#### Work to be completed:
The required output is the complete data, repeated without alteration.

#### Information provided:
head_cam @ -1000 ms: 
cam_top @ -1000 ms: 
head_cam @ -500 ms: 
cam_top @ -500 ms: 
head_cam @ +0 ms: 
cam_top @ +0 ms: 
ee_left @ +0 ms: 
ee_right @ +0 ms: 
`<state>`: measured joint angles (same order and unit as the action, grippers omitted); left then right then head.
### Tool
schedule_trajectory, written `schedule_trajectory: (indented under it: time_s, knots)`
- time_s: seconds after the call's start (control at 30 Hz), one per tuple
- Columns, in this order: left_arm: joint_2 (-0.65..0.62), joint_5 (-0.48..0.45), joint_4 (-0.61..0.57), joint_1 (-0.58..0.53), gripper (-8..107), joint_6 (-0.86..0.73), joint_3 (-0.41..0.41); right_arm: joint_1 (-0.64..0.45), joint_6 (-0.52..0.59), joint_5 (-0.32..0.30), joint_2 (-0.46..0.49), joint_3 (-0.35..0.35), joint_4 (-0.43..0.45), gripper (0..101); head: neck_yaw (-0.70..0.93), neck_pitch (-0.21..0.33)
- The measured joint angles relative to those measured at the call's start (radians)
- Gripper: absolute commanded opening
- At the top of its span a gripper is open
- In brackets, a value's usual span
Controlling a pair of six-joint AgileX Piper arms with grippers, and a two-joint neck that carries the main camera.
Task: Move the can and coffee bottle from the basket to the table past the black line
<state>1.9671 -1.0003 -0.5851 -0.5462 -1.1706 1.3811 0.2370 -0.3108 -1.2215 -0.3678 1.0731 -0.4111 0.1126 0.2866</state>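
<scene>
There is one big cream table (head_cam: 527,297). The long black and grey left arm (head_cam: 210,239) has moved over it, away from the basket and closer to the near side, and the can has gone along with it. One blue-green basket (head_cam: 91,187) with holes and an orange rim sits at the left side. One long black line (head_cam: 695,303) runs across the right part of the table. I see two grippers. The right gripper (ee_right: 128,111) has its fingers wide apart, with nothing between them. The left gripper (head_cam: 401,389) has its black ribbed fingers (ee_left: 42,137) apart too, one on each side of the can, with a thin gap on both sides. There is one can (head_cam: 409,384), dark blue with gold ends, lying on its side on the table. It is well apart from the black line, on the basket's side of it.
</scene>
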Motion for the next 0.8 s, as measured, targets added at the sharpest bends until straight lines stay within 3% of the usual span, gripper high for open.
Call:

#### Output of the task:
head_cam @ -1000 ms: 
cam_top @ -1000 ms: 
head_cam @ -500 ms: 
cam_top @ -500 ms: 
head_cam @ +0 ms: 
cam_top @ +0 ms: 
ee_left @ +0 ms: 
ee_right @ +0 ms: 
`<state>`: measured joint angles (same order and unit as the action, grippers omitted); left then right then head.
### Tool
schedule_trajectory, written `schedule_trajectory: (indented under it: time_s, knots)`
- time_s: seconds after the call's start (control at 30 Hz), one per tuple
- Columns, in this order: left_arm: joint_2 (-0.65..0.62), joint_5 (-0.48..0.45), joint_4 (-0.61..0.57), joint_1 (-0.58..0.53), gripper (-8..107), joint_6 (-0.86..0.73), joint_3 (-0.41..0.41); right_arm: joint_1 (-0.64..0.45), joint_6 (-0.52..0.59), joint_5 (-0.32..0.30), joint_2 (-0.46..0.49), joint_3 (-0.35..0.35), joint_4 (-0.43..0.45), gripper (0..101); head: neck_yaw (-0.70..0.93), neck_pitch (-0.21..0.33)
- The measured joint angles relative to those measured at the call's start (radians)
- Gripper: absolute commanded opening
- At the top of its span a gripper is open
- In brackets, a value's usual span
Controlling a pair of six-joint AgileX Piper arms with grippers, and a two-joint neck that carries the main camera.
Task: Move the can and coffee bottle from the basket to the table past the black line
<state>1.9671 -1.0003 -0.5851 -0.5462 -1.1706 1.3811 0.2370 -0.3108 -1.2215 -0.3678 1.0731 -0.4111 0.1126 0.2866</state>
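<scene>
There is one big cream table (head_cam: 527,297). The long black and grey left arm (head_cam: 210,239) has moved over it, away from the basket and closer to the near side, and the can has gone along with it. One blue-green basket (head_cam: 91,187) with holes and an orange rim sits at the left side. One long black line (head_cam: 695,303) runs across the right part of the table. I see two grippers. The right gripper (ee_right: 128,111) has its fingers wide apart, with nothing between them. The left gripper (head_cam: 401,389) has its black ribbed fingers (ee_left: 42,137) apart too, one on each side of the can, with a thin gap on both sides. There is one can (head_cam: 409,384), dark blue with gold ends, lying on its side on the table. It is well apart from the black line, on the basket's side of it.
</scene>
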Motion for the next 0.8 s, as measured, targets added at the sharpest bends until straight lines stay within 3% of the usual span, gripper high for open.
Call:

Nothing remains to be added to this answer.